▶ [AIM OF THE EXERCISE] All of the data below is to be copied exactly.

▶ [DATASET SECTION]
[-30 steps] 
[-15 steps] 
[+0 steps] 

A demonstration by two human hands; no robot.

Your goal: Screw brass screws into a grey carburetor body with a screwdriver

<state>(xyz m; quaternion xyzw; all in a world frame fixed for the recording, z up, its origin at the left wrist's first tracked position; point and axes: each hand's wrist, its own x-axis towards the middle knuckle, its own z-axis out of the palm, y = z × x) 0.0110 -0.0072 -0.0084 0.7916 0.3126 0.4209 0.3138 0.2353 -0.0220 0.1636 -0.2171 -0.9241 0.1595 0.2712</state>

▶ [RESPONSE AREA]
[-30 steps] 
[-15 steps] 
[+0 steps] 

A demonstration by two human hands; no robot.

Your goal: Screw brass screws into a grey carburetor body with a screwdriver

<state>(xyz m; quaternion xyzw; all in a world frame fixed for the recording, z up, its origin at the left wrist's first tracked position; point and axes: each hand's wrist, its own x-axis towards the middle knuckle, its own z-axis out of the palm, y = z × x) 0.0110 -0.0072 -0.0084 0.7916 0.3126 0.4209 0.3138 0.2353 -0.0220 0.1636 -0.2171 -0.9241 0.1595 0.2712</state>

This finishes the exercise.